Lockdown meant spending long periods of time alone, prompting self-reflection, as it did for so many. Fang finally found the time and space to research her symptoms and realised that she might have ADHD.

Her feelings suddenly made sense and were confirmed when she sought the help of a psychiatrist and received an official diagnosis.

I had spent my life trying to mask it, but it’s who I am. It’s a disorder and knowing now that I have it, I can forgive myself.

Working with ADHD

Fang made some major adjustments to her life post diagnosis which wasn’t easy. She had to find the right medication, re-evaluate her own expectations of her life and career, and find a way to tell family and friends.

She made the decision to inform her manager at Microsoft and was overwhelmed by the support she received.

“I had to tell many people in my life, but my manager’s response was the best. He simply said, ‘Thank you for telling me, Cecilia, I don’t know anything about this disorder, but I’d love to learn,’” she says.

Fang is a Modern Work and Security Specialist and sits within the small-to-medium corporate team, looking after half of the market in Aotearoa.

Her role involves empowering clients to achieve the most productive hybrid work environment possible.
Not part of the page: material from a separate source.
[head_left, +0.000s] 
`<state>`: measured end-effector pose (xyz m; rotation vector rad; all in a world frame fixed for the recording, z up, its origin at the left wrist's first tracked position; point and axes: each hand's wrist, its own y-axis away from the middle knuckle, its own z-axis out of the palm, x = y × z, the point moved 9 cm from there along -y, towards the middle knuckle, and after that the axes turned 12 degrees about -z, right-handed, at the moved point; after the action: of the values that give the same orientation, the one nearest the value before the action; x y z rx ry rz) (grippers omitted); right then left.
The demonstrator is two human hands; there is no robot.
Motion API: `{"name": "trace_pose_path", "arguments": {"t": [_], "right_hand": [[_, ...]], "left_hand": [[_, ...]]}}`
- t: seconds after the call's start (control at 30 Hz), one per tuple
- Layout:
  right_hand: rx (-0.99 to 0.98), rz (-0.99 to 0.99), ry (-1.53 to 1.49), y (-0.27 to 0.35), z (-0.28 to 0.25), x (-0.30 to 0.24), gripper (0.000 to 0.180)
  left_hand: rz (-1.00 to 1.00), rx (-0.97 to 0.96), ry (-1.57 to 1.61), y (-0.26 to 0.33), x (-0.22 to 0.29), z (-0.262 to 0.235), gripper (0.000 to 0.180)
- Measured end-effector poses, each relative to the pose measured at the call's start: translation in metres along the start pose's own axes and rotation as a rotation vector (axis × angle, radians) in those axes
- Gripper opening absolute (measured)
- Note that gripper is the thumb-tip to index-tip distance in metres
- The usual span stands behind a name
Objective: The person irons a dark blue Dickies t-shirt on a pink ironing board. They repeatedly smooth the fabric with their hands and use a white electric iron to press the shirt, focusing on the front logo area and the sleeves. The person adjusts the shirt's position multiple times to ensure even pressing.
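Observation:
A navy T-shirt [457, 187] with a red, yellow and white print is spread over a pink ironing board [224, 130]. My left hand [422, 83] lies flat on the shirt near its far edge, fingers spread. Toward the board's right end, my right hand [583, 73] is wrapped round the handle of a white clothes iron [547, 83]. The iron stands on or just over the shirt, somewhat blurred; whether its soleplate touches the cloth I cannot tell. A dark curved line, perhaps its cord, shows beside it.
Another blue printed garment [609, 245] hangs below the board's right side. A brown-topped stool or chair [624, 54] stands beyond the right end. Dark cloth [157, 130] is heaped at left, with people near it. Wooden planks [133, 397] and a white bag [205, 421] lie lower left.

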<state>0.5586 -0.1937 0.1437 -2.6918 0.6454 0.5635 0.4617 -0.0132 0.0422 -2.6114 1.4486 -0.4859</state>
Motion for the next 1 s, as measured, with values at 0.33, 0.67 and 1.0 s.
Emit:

This can mean explaining new products, integrating them and offering further support, recommendations and guidance.

Fang loves her role and feels there couldn’t be a better fit for her.

“If I had to diagnose the tech industry with anything, it would be with a pretty severe case of ADHD. And I mean that in all the best ways. It’s always changing, it’s so high energy, it doesn’t stop giving you new information and it’s dynamic.

“It completely energises me. I’m lucky to be at the forefront of tech innovation. I get to be curious and I love my job,” she says.

Being authentic at work

Experiencing all that she has, Cecilia believes that more workplace conversations around neurodiversity need to happen.

Her diagnosis has made her interested in learning about other conditions such as Obsessive Compulsive Disorder (OCD) and autism, and how these impact people’s professional lives.

“One of the only good things about lockdown is that people reached out to one another. It opened up a well of empathy and we need that to continue. We are all different and instead of comparing ourselves to others, we should celebrate our differences and our individual wins,” she says.

I want to be my best and true self at work.